Answer 4.16
We know that \(\tau_i\) = \(\mu_i\) - \(\mu\) ; and \(\beta_i\) = \(\mu_j\) - \(\mu\)
Tau1 <- mean(TensileStrengths[1:5])-mean(TensileStrengths)
Tau1
## [1] -1.15
Tau2 <- mean(TensileStrengths[6:10])-mean(TensileStrengths)
Tau2
## [1] -0.35
Tau3 <- mean(TensileStrengths[11:15])-mean(TensileStrengths)
Tau3
## [1] 0.65
Tau4 <- mean(TensileStrengths[16:20])-mean(TensileStrengths)
Tau4
## [1] 0.85
Beta1 <- mean(c(73,73,75,73))-mean(TensileStrengths)
Beta1
## [1] 1.75
Beta2 <- mean(c(68,67,68,71))-mean(TensileStrengths)
Beta2
## [1] -3.25
Beta3 <- mean(c(74,75,78,75))-mean(TensileStrengths)
Beta3
## [1] 3.75
Beta4 <- mean(c(71,72,73,75))-mean(TensileStrengths)
Beta4
## [1] 1
Beta5 <- mean(c(67,70,68,69))-mean(TensileStrengths)
Beta5
## [1] -3.25
\(\tau_i\) Values:
\(\tau_1\) = -1.15
\(\tau_2\) = -0.35
\(\tau_3\) = 0.65
\(\tau_4\) = 0.85
\(\beta_i\) Values:
\(\beta_1\) = 1.75
\(\beta_2\) = -3.25
\(\beta_3\) = 3.75
\(\beta_4\) = 1
\(\beta_5\) = -3.25
Answer 4.22
Null Hypothesis: The ingredients have no effect on the reaction time of a chemical process; \(\tau_i\) = 0
Alternative Hypothesis: The ingredients have an effect on the reaction time of a chemical process; \(\tau_i \neq 0\)

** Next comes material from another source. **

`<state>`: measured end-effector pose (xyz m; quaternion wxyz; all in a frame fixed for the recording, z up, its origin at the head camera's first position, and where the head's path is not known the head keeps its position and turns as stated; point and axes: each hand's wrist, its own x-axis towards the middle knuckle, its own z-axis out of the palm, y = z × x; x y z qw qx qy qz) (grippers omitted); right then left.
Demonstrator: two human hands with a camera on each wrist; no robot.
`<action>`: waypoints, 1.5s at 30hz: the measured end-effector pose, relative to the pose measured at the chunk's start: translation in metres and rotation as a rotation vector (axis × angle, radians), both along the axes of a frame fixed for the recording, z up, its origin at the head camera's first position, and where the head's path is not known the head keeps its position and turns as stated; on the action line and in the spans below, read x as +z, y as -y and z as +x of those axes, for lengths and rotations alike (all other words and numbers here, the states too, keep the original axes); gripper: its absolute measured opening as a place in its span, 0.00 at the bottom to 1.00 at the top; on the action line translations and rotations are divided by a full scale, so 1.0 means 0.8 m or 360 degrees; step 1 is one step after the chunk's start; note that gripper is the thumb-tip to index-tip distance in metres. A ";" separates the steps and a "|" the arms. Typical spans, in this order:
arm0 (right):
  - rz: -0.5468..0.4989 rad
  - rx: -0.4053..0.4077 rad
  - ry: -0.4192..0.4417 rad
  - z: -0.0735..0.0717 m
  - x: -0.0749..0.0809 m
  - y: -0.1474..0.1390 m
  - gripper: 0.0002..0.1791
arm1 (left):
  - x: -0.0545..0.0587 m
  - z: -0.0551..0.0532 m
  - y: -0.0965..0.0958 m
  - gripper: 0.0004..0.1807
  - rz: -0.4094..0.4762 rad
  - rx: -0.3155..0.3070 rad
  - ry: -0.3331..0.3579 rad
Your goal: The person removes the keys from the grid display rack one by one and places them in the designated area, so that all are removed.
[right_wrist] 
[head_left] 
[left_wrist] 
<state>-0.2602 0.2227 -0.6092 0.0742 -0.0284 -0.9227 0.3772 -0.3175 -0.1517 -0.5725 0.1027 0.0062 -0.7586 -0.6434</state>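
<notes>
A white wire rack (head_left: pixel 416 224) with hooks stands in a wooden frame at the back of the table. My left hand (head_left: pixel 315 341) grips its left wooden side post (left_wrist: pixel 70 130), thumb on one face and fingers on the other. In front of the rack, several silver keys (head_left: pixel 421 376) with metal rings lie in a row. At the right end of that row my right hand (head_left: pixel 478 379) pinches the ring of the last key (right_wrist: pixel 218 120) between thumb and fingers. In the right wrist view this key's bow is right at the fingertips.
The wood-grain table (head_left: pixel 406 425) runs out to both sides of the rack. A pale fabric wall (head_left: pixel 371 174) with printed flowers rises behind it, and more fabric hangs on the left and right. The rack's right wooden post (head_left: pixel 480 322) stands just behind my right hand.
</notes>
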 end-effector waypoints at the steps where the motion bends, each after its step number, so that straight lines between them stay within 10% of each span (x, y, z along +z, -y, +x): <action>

Observations <- c(8,7,1,7,3,11,2,7,3,8,4,9,10,1,5,6,8,6,6,10,4,2,3,8,8)
Ingredients <- c("A","B","D","C","E","C","E","A","D","B","B","A","C","E","D","D","C","E","B","A","E","D","B","A","C")
Batch <- c(rep(1,5), rep(2,5), rep(3,5), rep(4,5), rep(5,5))
Days <- c(rep(seq(1,5),5))
dat <- cbind(Observations, Ingredients, Batch, Days)
dat <- as.data.frame(dat)
dat$Ingredients <- as.fixed(dat$Ingredients)
dat$Batch <- as.fixed(dat$Batch)
dat$Days <- as.fixed(dat$Days)
model2 <- aov(Observations~Batch+Days+Ingredients, data = dat)
summary(model2)
## Df Sum Sq Mean Sq F value Pr(>F)
## Batch 4 15.44 3.86 1.235 0.347618
## Days 4 12.24 3.06 0.979 0.455014
## Ingredients 4 141.44 35.36 11.309 0.000488 ***
## Residuals 12 37.52 3.13
## ---
## Signif. codes: 0 '***' 0.001 '**' 0.01 '*' 0.05 '.' 0.1 ' ' 1
As we can see from the anova test on the Latin Square model, since the P-value = 0.000488 < alpha = 0.05, we reject the null hypothesis and conclude that at least one of the means differs. The factor of interest here is ingredients. The P-values for Batch & Days is much greater than alpha, and they are recognized as blocks as they are a nuisance and not the subjects we are studying on. Hence, the ingredients do have an effect on the reaction time.
All R Code:
TensileStrengths <- c(73,68,74,71,67,73,67,75,72,70,75,68,78,73,68,73,71,75,75,69)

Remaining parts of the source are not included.